*** Opening of Data records ***
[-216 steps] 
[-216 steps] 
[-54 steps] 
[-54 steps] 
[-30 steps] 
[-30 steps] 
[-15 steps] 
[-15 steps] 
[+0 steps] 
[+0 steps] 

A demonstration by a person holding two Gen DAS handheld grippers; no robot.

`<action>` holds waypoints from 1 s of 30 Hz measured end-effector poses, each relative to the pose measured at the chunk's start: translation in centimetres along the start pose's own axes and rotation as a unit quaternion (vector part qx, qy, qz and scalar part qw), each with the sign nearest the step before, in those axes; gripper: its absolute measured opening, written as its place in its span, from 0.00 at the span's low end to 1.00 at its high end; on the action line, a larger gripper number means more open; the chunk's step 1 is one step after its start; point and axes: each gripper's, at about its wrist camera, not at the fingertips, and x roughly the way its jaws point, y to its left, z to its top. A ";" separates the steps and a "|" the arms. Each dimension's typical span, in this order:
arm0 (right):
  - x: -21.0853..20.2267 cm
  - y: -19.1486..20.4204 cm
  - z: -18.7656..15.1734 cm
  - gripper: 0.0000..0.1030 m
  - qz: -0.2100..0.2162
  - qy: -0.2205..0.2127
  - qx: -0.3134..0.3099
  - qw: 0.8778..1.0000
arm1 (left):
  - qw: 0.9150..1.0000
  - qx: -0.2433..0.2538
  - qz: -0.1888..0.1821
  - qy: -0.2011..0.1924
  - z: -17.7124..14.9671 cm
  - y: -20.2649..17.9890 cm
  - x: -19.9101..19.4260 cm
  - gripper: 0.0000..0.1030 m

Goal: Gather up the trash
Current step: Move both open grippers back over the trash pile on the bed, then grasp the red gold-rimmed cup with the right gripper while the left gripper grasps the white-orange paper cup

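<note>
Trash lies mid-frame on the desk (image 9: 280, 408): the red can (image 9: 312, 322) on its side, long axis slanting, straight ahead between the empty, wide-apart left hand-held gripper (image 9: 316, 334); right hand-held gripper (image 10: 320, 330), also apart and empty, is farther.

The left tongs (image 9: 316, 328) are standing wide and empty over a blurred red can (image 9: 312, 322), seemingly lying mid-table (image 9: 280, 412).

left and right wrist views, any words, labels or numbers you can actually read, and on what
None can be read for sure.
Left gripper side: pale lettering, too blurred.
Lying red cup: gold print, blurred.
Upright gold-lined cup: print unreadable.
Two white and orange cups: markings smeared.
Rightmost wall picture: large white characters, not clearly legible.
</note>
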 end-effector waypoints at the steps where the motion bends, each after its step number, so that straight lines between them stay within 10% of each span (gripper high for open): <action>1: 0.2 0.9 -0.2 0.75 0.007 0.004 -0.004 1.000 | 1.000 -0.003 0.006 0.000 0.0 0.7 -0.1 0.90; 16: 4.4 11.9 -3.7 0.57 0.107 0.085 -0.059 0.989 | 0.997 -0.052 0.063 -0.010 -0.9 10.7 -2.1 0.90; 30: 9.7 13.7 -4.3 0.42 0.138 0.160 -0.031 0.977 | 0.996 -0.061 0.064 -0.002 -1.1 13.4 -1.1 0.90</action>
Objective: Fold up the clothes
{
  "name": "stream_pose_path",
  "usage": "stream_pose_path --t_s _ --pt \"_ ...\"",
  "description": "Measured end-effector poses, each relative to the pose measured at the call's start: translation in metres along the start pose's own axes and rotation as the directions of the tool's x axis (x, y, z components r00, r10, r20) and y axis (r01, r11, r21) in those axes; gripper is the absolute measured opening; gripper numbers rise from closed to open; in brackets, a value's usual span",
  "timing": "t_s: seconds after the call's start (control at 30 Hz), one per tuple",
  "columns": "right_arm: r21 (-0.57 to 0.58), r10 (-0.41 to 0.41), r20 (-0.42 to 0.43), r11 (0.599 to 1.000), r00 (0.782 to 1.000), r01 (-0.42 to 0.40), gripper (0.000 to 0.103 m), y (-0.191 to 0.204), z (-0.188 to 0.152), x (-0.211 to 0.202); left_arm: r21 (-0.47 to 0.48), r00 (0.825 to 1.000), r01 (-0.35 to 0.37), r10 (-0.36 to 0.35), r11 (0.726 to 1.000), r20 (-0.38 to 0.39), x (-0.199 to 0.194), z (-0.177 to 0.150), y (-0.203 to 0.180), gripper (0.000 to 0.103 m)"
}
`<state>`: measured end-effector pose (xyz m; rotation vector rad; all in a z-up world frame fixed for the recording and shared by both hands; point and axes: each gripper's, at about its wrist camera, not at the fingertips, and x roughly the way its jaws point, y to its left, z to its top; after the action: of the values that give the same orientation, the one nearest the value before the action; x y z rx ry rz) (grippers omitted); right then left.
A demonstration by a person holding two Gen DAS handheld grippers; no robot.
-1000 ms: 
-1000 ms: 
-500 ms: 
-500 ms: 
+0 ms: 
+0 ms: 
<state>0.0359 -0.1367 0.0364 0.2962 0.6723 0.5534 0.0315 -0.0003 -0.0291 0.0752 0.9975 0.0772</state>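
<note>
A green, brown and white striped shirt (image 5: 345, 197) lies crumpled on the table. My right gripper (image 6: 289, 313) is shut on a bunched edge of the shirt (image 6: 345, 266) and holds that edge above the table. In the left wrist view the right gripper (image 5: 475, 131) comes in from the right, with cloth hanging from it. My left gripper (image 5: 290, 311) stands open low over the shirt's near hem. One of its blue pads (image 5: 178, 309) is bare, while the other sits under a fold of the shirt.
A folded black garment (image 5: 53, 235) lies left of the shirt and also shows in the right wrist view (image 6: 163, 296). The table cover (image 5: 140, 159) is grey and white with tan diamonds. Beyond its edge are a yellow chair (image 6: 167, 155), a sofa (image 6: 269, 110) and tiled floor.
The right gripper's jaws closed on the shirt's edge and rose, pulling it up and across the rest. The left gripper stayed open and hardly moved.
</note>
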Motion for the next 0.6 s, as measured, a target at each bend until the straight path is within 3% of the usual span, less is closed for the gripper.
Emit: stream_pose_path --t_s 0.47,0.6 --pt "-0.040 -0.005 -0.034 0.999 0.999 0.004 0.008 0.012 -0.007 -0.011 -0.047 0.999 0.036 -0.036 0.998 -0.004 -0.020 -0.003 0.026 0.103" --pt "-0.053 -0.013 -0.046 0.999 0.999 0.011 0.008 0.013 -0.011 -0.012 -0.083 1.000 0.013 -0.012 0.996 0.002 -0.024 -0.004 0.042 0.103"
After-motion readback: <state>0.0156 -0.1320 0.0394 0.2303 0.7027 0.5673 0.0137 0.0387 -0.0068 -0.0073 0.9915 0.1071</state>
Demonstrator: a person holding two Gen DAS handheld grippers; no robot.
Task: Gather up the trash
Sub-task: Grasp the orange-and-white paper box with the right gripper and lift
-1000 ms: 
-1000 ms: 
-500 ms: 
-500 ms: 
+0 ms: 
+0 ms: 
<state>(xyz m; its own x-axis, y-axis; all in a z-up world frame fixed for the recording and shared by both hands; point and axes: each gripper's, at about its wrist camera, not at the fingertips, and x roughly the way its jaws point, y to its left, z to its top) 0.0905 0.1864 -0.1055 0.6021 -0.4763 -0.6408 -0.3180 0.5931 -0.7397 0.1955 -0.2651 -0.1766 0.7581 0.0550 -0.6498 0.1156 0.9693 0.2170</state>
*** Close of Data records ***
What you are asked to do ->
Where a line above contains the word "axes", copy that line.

Solution ->
`<action>` holds waypoints from 1 s of 30 Hz measured end-effector poses, each relative to the pose measured at the chunk's start: translation in centimetres along the start pose's own axes and rotation as a unit quaternion (vector part qx, qy, qz and scalar part qw), each with the sign nearest the step before, in those axes; gripper: its absolute measured opening, written as its place in its span, from 0.00 at the span's low end to 1.00 at its high end; on the action line, a larger gripper number means more open; the chunk's step 1 is one step after its start; point and axes: each gripper's, at about its wrist camera, not at the fingertips, and x roughly the way its jaws point, y to its left, z to its top. A ";" separates the steps and a "|" the arms. Each dimension's typical span, in this order:
  "description": "Measured end-effector poses, each relative to the pose measured at the call's start: translation in metres along the start pose's own axes and rotation as the directions of the tool's x axis (x, y, z components r00, r10, r20) and y axis (r01, r11, r21) in those axes; gripper is the absolute measured opening; gripper numbers rise from closed to open; in brackets, a value's usual span",
`<state>`: measured end-effector pose (xyz m; rotation vector rad; all in a z-up world frame fixed for the recording and shared by both hands; point and axes: each gripper's, at about its wrist camera, not at the fingertips, and x roughly the way its jaws point, y to its left, z to its top; after the action: of the values that give the same orientation, the one nearest the value before the action; x y z rx ry rz) (grippers omitted); right then left.
<state>(xyz m; its own x-axis, y-axis; all in a z-up world frame fixed for the recording and shared by both hands; point and axes: each gripper's, at about its wrist camera, not at the fingertips, and x roughly the way its jaws point, y to its left, z to its top) 0.0905 0.1864 -0.1055 0.6021 -0.4763 -0.6408 -0.3180 0.5931 -0.7397 0.1955 -0.2651 -0.1766 0.7581 0.0550 -0.6498 0.1156 0.9693 0.2170</state>

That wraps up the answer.